Can't really get out there yet! Whats the scoop where you are?


----------



## MOWBIZZ (Sep 11, 2007)

Lowell_Ma_Snow;964616 said:


> I went out at 3:30AM and got a good jump on 18 driveways in very little time with no traffic on the road. How ever I'm not done cause at lot of my customers are elderly so I head back out later and do a final clean up with shovel and snowblower. It's only 6" around here with a light rain mix so it's got some density to it and packs nice when pushed in a pile. Excellent for snowballs.


Wow...6" in Lowell? That's only 10 miles from me and there's only about 3" (barely) here in Salem NH

I was up at 3AM and it had just started accumulating...oh well...lets see how it is around 7AM


----------



## RSR_NH (Dec 21, 2009)

SuperdutyShane;964473 said:


> You a welder by trader? You know Chuck Stewart?


Yes I am. The name sounds very familiar, what town does he work/live in? What company?


----------



## SuperdutyShane (Mar 6, 2009)

RSR_NH;965657 said:


> Yes I am. The name sounds very familiar, what town does he work/live in? What company?


He works just around Southern New Hampshire area. I believe the name is Chuck Stewart welding.


----------



## RSR_NH (Dec 21, 2009)

SuperdutyShane;965690 said:


> He works just around Southern New Hampshire area. I believe the name is Chuck Stewart welding.


Maybe through co-workers or other people I know in the trade. I know i've definitely heard the name before. I graduated with an associates in welding from Manchester Community College, i'm now hoping to continue on to my Bachelor's in welding engineering.

Like I said before, it's awesome to have a few local guys on here to chat about things like this with.


----------



## downtoearthnh (Jan 16, 2009)

*More snow for NH*

The forecast is now saying that the snow showers today could add up to three inches!
Seems like a good number, gets us into the game again.


----------



## MOWBIZZ (Sep 11, 2007)

downtoearthnh;965912 said:


> The forecast is now saying that the snow showers today could add up to three inches!
> Seems like a good number, gets us into the game again.

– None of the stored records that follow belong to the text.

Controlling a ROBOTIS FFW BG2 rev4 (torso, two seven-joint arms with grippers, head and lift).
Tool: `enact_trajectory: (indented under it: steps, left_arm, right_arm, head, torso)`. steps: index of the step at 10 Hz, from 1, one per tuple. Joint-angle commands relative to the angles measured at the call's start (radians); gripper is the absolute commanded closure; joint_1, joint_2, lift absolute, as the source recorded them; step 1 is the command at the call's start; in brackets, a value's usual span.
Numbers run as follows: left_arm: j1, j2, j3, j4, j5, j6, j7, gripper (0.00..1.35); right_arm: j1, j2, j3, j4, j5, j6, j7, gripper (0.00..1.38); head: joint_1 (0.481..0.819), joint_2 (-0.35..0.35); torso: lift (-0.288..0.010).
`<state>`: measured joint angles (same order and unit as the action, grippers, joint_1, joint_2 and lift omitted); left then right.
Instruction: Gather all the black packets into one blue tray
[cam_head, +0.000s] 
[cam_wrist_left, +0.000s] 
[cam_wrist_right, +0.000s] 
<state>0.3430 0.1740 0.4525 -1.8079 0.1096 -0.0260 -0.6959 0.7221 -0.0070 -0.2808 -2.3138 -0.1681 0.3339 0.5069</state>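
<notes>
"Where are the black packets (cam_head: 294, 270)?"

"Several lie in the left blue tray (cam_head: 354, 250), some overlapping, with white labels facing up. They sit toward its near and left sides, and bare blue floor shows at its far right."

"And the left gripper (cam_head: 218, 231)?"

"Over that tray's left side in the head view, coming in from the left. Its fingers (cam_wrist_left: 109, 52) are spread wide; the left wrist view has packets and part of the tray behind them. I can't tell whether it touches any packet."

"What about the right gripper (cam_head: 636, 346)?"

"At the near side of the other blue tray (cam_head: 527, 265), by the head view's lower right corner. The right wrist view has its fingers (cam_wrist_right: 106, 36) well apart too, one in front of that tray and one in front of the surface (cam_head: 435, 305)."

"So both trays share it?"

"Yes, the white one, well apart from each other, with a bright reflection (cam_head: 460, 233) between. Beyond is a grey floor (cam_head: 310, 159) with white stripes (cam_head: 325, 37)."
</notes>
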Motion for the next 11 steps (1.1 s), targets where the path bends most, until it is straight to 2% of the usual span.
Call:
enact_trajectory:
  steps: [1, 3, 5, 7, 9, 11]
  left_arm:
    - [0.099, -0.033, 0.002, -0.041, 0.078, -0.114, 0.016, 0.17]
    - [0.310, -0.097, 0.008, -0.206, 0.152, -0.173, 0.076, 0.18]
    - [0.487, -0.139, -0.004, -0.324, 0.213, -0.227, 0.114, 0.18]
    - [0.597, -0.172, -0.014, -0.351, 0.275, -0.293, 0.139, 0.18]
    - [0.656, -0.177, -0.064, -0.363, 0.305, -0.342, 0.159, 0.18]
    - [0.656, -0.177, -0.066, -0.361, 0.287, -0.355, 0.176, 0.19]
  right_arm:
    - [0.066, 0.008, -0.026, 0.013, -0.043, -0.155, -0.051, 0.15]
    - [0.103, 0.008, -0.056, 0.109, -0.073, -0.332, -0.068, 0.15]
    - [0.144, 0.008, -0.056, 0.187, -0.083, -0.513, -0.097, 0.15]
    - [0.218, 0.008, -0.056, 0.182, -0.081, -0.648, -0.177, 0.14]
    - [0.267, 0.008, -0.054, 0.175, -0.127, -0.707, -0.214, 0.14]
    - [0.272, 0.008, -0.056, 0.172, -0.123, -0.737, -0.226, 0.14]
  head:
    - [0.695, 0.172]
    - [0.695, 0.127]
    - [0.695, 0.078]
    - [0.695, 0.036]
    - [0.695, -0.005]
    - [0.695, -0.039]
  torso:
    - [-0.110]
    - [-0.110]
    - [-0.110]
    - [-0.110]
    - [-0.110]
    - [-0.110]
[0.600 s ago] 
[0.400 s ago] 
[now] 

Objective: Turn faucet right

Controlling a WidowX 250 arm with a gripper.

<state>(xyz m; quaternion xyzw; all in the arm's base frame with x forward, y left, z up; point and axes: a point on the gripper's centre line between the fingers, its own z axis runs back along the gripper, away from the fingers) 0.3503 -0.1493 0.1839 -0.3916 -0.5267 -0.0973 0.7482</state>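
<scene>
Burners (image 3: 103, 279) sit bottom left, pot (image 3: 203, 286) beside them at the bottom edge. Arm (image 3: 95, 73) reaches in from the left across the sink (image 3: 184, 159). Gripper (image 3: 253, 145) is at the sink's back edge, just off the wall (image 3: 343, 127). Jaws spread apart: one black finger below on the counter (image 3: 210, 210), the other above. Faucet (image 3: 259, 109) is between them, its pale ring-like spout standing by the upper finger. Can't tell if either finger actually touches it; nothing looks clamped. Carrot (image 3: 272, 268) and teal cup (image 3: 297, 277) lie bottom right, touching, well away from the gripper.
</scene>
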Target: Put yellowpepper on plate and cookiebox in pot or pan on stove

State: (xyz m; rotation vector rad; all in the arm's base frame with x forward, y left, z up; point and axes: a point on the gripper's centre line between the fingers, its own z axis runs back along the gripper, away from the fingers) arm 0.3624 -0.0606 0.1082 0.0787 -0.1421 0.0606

You're right but my weather guy said this will happen over the course of 12-14 hours...


----------



## SuperdutyShane (Mar 6, 2009)

RSR_NH;965784 said:


> Maybe through co-workers or other people I know in the trade. I know i've definitely heard the name before. I graduated with an associates in welding from Manchester Community College, i'm now hoping to continue on to my Bachelor's in welding engineering.
> 
> Like I said before, it's awesome to have a few local guys on here to chat about things like this with.


Yes it is nice. Especially someone who has the exact same truck as me


----------



## SuperdutyShane (Mar 6, 2009)

MOWBIZZ;965939 said:


> You're right but my weather guy said this will happen over the course of 12-14 hours...


Its coming down pretty good right now.


----------



## nhgranite (Feb 26, 2009)

took like 20 hours to get 5 inches yesterday. pain in the ass!


----------



## SuperdutyShane (Mar 6, 2009)

nhgranite;967607 said:


> took like 20 hours to get 5 inches yesterday. pain in the ass!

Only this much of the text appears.